Data segment Start Marker

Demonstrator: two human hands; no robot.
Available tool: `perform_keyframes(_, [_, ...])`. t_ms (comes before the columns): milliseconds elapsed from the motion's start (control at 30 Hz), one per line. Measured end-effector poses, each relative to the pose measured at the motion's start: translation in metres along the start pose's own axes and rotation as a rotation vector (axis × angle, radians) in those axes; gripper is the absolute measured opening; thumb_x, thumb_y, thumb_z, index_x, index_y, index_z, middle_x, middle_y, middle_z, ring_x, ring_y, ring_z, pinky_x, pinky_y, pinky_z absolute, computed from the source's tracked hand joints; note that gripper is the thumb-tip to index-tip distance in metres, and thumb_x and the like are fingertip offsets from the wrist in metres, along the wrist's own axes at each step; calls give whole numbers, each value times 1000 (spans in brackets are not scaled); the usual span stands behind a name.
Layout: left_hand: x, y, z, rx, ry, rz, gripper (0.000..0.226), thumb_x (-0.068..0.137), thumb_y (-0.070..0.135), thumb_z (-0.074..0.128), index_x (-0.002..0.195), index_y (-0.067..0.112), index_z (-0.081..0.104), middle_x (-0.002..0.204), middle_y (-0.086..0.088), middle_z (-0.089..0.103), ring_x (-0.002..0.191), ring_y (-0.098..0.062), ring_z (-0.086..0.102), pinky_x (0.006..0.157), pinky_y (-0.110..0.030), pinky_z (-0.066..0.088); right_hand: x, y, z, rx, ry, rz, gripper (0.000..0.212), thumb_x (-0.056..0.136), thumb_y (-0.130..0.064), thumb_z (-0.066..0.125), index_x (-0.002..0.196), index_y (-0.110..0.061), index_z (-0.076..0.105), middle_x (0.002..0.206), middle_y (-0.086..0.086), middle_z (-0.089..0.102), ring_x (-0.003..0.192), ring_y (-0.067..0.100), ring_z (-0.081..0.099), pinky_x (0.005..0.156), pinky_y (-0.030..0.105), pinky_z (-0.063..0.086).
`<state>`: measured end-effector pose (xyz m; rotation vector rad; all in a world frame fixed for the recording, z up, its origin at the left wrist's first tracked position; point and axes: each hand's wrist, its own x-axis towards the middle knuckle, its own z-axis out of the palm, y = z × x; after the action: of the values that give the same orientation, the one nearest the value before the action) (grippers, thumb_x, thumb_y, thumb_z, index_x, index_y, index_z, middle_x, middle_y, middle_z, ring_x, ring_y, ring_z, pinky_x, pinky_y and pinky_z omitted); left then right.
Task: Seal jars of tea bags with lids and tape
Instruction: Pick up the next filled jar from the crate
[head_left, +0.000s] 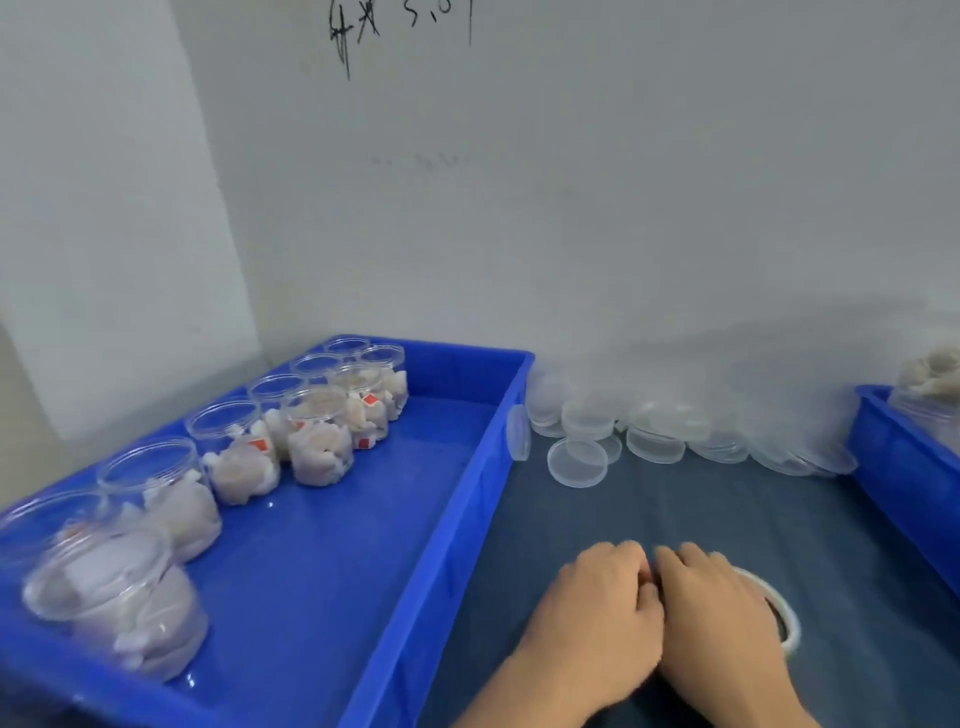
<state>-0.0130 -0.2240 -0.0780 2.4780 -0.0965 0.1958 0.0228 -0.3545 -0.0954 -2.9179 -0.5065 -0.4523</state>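
Note:
Several clear jars of tea bags (311, 441) stand open in a row along the left side of a big blue tray (457, 519). A heap of clear plastic lids (654, 431) lies at the back of the dark table, against the wall. Low in the middle, my left hand (597, 613) and my right hand (722, 618) lie side by side, fingers curled, fingertips meeting. My right hand covers a roll of clear tape (784, 618) whose rim shows at its right. What the fingertips pinch is hidden.
A second blue tray (904, 478) stands at the right edge with a filled jar (930, 384) in it. One lid (518, 432) leans on the big tray's outer wall. A white wall closes the back.

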Motion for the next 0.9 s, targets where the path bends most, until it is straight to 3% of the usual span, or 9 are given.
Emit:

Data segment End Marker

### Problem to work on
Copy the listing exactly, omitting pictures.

### Reply to the task
Demonstrator: two human hands; no robot.
Available tool: `perform_keyframes(_, [_, ...])`. t_ms (comes before the columns): milliseconds elapsed from the motion's start (control at 30 Hz), one per line. Measured end-effector poses, each relative to the pose measured at the motion's start: translation in metres along the start pose's own axes and rotation as a rotation vector (axis × angle, radians) in those axes; gripper is the absolute measured opening; thumb_x, thumb_y, thumb_z, index_x, index_y, index_z, middle_x, middle_y, middle_z, ring_x, ring_y, ring_z, pinky_x, pinky_y, pinky_z absolute, computed from the source's tracked hand joints; note that gripper is the thumb-tip to index-tip distance in metres, and thumb_x and the like are fingertip offsets from the wrist in metres, along the wrist's own axes at each step; calls give whole numbers, each value times 1000 (spans in brackets are not scaled); the usual span stands behind a name.
Layout: left_hand: x, y, z, rx, ry, rz, gripper (0.000..0.226), thumb_x (-0.068..0.137), thumb_y (-0.070..0.135), thumb_z (-0.074..0.128), index_x (-0.002..0.195), index_y (-0.067..0.112), index_z (-0.081..0.104), middle_x (-0.002..0.204), middle_y (-0.086..0.088), middle_z (-0.089..0.103), ring_x (-0.002..0.191), ring_y (-0.098..0.062), ring_z (-0.086..0.102), pinky_x (0.006..0.157), pinky_y (-0.110..0.030), pinky_z (-0.066..0.088); right_hand: x, y, z, rx, ry, rz, gripper (0.000..0.212), thumb_x (-0.056..0.136), thumb_y (-0.130..0.064), thumb_z (-0.066..0.125), index_x (-0.002..0.196), index_y (-0.110..0.061), index_z (-0.076..0.105), middle_x (0.002..0.206), middle_y (-0.086..0.086), middle_z (-0.089..0.102), ring_x (-0.003..0.192), ring_y (-0.067..0.100), ring_z (-0.081..0.099), pinky_x (0.005..0.156), pinky_y (-0.030..0.105), pinky_z (-0.063..0.086).
`<state>`: measured end-effector pose (xyz m; rotation vector rad; all in a world frame fixed for the recording, z up, its origin at the left wrist's first tracked position; point and axes: each hand's wrist, its own x-axis towards the middle knuckle, its own z-axis out of the palm, y = z × x; after the action: of the values that give the same orientation, the one nearest the value before the action) (grippers, thumb_x, thumb_y, thumb_z, index_x, index_y, index_z, middle_x, middle_y, middle_z, ring_x, ring_y, ring_z, pinky_x, pinky_y and pinky_z omitted); left then right.
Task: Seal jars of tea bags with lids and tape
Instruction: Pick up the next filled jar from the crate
[head_left, +0.000s] 
<state>-0.0130 -0.2240 -0.0780 2.4780 -0.0965 0.1958 0.0228 -0.3545 -0.0954 -2.9179 -0.5065 -0.4523</state>
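Note:
Several clear jars of tea bags (311, 441) stand open in a row along the left side of a big blue tray (457, 519). A heap of clear plastic lids (654, 431) lies at the back of the dark table, against the wall. Low in the middle, my left hand (597, 613) and my right hand (722, 618) lie side by side, fingers curled, fingertips meeting. My right hand covers a roll of clear tape (784, 618) whose rim shows at its right. What the fingertips pinch is hidden.
A second blue tray (904, 478) stands at the right edge with a filled jar (930, 384) in it. One lid (518, 432) leans on the big tray's outer wall. A white wall closes the back.
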
Motion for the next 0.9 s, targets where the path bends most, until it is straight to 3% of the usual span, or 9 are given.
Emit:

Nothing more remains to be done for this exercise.